_Problem_. Exact repetition of a range: find the line containing "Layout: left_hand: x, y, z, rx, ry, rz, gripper" and the line containing "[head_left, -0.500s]" in the material below, then repeat both and all lines between them, leaving pictures out.

_Information shown_.

========================================

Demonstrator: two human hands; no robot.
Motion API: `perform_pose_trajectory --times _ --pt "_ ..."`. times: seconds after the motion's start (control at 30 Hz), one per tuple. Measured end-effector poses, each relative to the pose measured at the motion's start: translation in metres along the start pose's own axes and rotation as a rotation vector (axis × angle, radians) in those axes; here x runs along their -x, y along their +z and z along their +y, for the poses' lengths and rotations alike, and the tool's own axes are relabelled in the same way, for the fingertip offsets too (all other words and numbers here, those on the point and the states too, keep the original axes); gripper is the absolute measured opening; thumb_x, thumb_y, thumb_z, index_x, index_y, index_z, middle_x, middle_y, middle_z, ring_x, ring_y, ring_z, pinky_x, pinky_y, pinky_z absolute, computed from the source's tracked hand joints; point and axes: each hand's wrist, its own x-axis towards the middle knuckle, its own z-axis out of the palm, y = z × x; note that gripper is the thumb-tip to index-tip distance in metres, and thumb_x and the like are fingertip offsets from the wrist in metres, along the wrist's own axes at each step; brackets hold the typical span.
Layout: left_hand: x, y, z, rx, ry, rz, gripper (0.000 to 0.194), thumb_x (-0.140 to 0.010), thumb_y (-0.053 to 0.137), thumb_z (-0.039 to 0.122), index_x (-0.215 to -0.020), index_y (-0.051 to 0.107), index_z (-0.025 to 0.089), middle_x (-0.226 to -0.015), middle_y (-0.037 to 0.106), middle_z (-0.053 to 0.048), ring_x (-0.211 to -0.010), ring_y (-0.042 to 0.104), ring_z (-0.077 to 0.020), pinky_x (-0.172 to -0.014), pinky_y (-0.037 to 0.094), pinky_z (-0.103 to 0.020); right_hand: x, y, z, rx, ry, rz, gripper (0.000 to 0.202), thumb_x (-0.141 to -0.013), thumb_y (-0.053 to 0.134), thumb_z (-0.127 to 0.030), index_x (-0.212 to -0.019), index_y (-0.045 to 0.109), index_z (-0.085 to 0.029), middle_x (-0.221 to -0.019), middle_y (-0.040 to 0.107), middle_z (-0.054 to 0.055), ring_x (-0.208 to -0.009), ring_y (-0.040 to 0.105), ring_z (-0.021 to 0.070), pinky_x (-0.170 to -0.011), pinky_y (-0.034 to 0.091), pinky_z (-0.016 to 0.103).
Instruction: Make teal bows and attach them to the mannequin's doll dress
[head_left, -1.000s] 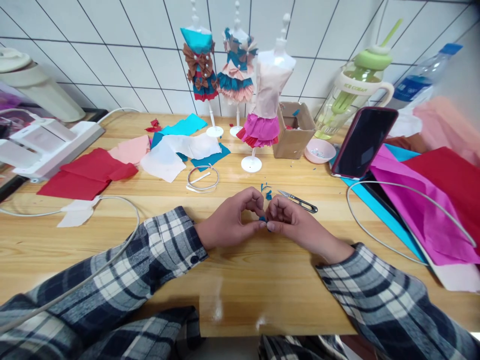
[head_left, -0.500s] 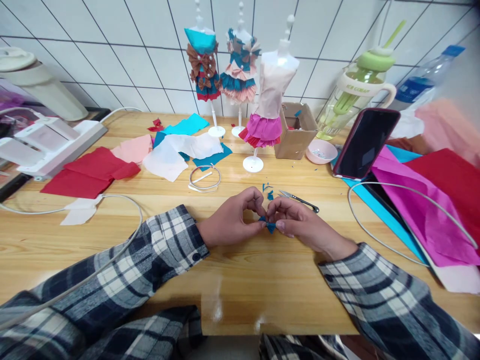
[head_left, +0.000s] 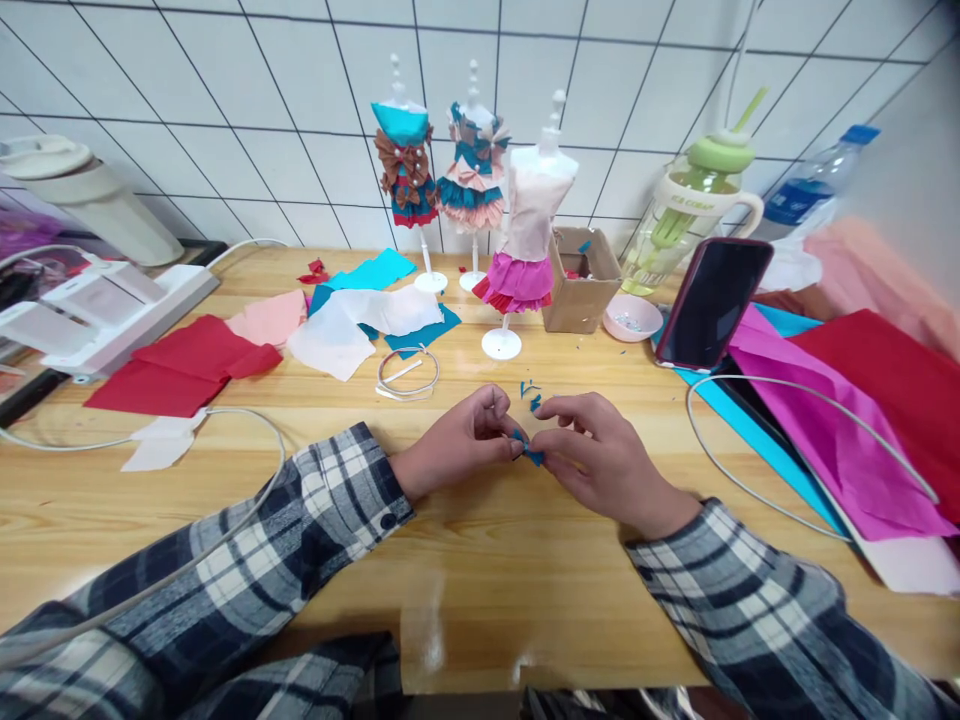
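Between my hands is a small teal paper bow (head_left: 533, 457), pinched at the middle. My left hand (head_left: 469, 440) holds its left side between thumb and index finger, the other fingers curled. My right hand (head_left: 604, 455) grips the right side with thumb and a fingertip, and its index finger is raised and stretched out. Several teal scraps (head_left: 534, 402) lie on the table just beyond the fingertips. The thread snips that lay there are now hidden behind my right hand.
Behind stand three small dress forms, the nearest a pink-skirted one (head_left: 517, 280). A cardboard box (head_left: 581, 300), a pink bowl (head_left: 632, 318) and a propped phone (head_left: 712, 305) are to the right. Coloured sheets (head_left: 180, 365) and a wire coil (head_left: 407, 372) lie left. A white cable (head_left: 281, 440) crosses my left sleeve.
My right hand has turned, lifting its index finger and shifting its pinch on the bow. The snips have gone behind it. The camera view has tilted up slightly.
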Motion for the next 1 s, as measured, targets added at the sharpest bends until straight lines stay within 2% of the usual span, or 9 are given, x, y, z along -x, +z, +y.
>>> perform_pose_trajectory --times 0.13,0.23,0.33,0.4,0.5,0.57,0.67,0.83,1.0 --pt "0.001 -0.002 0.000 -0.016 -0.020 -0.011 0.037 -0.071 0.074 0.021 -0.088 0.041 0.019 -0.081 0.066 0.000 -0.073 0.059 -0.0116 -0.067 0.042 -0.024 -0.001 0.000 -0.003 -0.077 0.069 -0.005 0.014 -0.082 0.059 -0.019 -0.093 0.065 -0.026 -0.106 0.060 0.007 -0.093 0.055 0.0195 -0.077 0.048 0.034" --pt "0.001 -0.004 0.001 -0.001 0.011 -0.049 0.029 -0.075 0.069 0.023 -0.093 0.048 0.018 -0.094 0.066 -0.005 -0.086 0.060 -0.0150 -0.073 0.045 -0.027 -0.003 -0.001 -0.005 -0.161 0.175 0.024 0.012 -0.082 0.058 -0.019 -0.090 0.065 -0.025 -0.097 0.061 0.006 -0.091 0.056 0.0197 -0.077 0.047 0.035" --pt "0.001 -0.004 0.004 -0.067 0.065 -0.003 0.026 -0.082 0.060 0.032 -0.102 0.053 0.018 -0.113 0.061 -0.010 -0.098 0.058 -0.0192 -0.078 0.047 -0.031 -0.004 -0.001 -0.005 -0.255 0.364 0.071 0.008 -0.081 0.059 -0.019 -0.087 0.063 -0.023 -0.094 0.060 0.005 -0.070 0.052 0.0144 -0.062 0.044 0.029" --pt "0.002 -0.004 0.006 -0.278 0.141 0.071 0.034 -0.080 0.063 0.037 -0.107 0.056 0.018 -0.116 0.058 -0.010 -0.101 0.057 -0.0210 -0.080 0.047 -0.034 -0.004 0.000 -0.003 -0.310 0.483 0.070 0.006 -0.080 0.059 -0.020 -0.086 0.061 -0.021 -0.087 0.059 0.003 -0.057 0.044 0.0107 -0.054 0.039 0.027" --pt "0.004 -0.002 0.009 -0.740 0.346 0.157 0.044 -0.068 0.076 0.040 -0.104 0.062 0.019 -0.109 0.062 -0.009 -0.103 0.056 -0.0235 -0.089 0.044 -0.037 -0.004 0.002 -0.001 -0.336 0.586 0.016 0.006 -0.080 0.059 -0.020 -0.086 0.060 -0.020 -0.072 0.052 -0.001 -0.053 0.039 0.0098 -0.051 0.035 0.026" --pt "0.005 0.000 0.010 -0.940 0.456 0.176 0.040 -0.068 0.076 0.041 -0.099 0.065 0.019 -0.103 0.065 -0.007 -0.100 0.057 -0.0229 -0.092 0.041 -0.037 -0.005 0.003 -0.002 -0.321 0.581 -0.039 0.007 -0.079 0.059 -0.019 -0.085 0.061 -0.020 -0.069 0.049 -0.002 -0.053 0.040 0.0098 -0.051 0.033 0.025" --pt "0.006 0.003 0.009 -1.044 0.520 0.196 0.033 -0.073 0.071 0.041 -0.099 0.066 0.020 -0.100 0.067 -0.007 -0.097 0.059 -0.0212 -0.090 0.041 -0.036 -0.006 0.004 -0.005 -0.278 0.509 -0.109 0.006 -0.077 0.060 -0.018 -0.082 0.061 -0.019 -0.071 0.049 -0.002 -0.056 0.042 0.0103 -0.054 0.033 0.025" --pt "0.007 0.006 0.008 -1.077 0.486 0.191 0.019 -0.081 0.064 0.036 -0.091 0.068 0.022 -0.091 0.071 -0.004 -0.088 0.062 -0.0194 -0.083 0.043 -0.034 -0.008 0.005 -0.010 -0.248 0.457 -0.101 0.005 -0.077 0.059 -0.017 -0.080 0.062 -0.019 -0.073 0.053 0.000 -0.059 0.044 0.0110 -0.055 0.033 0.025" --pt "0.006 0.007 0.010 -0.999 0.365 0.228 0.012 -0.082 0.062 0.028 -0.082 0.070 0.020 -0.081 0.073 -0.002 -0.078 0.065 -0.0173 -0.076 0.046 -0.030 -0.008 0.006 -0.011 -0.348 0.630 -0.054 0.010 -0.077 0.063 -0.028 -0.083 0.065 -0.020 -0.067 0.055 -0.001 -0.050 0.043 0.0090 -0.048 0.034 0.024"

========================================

_Task answer_.
Layout: left_hand: x, y, z, rx, ry, rz, gripper (0.000 to 0.194), thumb_x (-0.140 to 0.010), thumb_y (-0.053 to 0.137), thumb_z (-0.039 to 0.122), index_x (-0.215 to -0.020), index_y (-0.051 to 0.107), index_z (-0.025 to 0.089), middle_x (-0.226 to -0.015), middle_y (-0.037 to 0.106), middle_z (-0.053 to 0.048), ring_x (-0.211 to -0.010), ring_y (-0.042 to 0.104), ring_z (-0.077 to 0.020), pinky_x (-0.172 to -0.014), pinky_y (-0.037 to 0.094), pinky_z (-0.103 to 0.020); right_hand: x, y, z, rx, ry, rz, gripper (0.000 to 0.202), thumb_x (-0.141 to -0.013), thumb_y (-0.053 to 0.134), thumb_z (-0.127 to 0.030), index_x (-0.212 to -0.019), index_y (-0.045 to 0.109), index_z (-0.085 to 0.029), middle_x (-0.221 to -0.019), middle_y (-0.040 to 0.107), middle_z (-0.054 to 0.055), ring_x (-0.208 to -0.009), ring_y (-0.040 to 0.105), ring_z (-0.021 to 0.070), pinky_x (-0.170 to -0.011), pinky_y (-0.034 to 0.091), pinky_z (-0.016 to 0.103).
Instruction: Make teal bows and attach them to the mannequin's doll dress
[head_left, -1.000s] 
[head_left, -0.500s] 

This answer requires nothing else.